第17章 育まれる関係
耐熱容器のタッパーに入れてきたから、そのままレンチンして、テーブルに置いた。
取皿とお箸と飲み物は彼が用意してくれていて、促されるまま彼の向かいの椅子に腰掛けた。
「あの....大した物じゃないから、美味しくなかったら無理しないでね?」
「いいから、早く蓋を開けろ」
「は、はい」
ぱかっと、持って来たタッパーの蓋を取った。
一つは、ひじきの玄米おにぎりと卵焼き。
もう一つは、豆苗の豚しゃぶサラダとブロッコリーの茎の肉巻き。
「ど、とうぞ」
自分で作っておいて何だけど、節約メニューだとバレバレだろうか?何だか、育ちの良いであろう彼に食べてもらうには忍びなくなって来た.....
「アスリート飯か....貴様らしいな、悪くない」
彼はそう言って、おにぎりを一つ手に取った。
いいえ!決して、アスリート飯を意識したわけではないです。
豆苗は常に低価格で栄養価も高いし、水をあげて置いておけばもう一度収穫することのできる優れもの野菜で、ブロッコリーの茎は、捨てるにはもったいなく、肉巻きするには最適で美味しいと最近気づいた。
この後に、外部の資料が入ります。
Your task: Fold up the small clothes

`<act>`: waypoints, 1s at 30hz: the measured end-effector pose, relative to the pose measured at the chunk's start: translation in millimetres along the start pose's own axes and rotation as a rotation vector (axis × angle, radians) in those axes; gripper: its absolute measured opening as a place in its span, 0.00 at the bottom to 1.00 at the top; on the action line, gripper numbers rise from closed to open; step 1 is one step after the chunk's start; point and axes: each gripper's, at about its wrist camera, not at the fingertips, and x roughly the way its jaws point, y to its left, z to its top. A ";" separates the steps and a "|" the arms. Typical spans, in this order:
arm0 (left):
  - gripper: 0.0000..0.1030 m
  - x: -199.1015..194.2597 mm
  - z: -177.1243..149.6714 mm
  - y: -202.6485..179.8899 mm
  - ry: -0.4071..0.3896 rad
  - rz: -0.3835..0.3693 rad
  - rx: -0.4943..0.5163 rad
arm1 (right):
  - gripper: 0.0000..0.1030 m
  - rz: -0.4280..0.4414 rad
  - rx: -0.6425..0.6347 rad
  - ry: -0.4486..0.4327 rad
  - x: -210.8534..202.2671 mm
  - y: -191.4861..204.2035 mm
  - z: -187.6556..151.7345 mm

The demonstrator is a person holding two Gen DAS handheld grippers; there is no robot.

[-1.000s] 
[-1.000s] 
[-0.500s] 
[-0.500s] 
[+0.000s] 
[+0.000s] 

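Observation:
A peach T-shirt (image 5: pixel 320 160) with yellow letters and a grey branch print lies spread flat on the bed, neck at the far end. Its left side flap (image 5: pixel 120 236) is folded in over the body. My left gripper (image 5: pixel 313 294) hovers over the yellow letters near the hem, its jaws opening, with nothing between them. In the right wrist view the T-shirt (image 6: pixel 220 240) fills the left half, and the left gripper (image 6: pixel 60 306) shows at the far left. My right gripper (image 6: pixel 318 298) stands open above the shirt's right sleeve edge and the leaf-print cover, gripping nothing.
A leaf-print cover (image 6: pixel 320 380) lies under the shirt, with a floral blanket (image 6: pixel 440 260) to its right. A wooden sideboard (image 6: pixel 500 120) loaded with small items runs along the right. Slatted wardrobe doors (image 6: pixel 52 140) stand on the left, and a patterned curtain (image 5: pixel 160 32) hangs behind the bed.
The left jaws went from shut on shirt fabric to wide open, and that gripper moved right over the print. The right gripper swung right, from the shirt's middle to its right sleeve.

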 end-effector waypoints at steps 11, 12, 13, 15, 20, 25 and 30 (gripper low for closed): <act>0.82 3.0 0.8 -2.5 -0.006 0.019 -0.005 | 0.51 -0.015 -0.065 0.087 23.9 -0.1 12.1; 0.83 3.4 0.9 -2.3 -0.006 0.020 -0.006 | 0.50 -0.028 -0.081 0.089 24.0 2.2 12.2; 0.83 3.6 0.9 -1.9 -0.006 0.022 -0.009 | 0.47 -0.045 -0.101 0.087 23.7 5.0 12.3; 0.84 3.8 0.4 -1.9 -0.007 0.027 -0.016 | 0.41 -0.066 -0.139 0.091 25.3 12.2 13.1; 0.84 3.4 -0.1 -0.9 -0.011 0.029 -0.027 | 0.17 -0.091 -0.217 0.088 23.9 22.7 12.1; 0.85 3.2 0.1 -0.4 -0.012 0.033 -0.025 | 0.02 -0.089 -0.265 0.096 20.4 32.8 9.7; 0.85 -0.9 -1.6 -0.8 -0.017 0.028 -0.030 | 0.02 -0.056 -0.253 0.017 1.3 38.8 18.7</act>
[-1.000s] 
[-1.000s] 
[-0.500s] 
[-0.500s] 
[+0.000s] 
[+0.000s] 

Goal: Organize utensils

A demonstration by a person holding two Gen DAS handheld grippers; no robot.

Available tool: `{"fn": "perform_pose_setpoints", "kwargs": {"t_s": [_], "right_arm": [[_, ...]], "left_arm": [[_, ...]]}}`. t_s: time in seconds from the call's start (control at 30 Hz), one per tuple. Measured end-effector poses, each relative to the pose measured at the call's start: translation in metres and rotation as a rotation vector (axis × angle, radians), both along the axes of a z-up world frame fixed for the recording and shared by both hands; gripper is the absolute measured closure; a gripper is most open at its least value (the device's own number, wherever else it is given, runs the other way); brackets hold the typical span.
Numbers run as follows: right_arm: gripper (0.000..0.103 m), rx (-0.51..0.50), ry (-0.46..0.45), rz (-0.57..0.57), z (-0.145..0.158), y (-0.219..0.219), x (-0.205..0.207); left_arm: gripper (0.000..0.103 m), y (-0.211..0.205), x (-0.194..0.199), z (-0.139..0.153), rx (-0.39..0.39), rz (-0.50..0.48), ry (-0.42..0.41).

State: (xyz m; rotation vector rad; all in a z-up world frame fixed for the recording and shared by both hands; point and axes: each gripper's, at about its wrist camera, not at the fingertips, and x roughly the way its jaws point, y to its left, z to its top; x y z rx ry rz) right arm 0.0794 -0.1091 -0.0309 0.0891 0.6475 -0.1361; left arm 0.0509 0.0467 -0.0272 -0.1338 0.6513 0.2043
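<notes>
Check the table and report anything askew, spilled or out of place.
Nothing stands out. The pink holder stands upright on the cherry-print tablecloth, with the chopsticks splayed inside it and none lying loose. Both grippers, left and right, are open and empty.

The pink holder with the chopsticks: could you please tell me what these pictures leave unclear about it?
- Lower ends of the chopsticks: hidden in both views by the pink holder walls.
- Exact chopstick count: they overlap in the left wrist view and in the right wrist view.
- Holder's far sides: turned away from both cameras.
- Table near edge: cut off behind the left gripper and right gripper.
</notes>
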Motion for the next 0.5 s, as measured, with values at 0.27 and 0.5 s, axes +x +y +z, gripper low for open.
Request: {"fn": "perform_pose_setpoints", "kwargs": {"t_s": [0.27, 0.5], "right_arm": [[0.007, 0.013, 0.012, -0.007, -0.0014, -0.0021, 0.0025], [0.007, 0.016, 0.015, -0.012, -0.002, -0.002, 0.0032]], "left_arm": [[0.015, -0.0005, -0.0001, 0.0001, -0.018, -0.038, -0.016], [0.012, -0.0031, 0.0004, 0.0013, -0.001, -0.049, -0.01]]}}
モデルの微々たる収入で生活する私には、これでも贅沢なメニューなのだ。
「ん、美味い」
彼が口にすると、そのおにぎりも高級おにぎりに見えて来た。義元さんもそうだったけど、信長も一つ一つの所作が綺麗で、見惚れてしまう。
「貴様も食え、それ以上痩せるのは許さん」
この間も、そんな事言ってたな。
「そんなに、...痩せてないよ?ちょっと最近食べ忘れる事が多かっただけで」
他のモデルさん達もみんな凄く痩せてて綺麗だし....
「それが問題なんだ、俺の事は気にせずこれからは先に食べろ。いいな!」
「う....ん」
「これ以上抱き心地が悪くなるのはかなわん。もう少し肉をつけろ」
抱き心地って...
「信長は、....巨乳が好きなの?」
確か麗美さんも、凄く細いのに胸は大きかった...
「ぶっ、.....」
信長は、玄米おにぎりを少し吹き出した。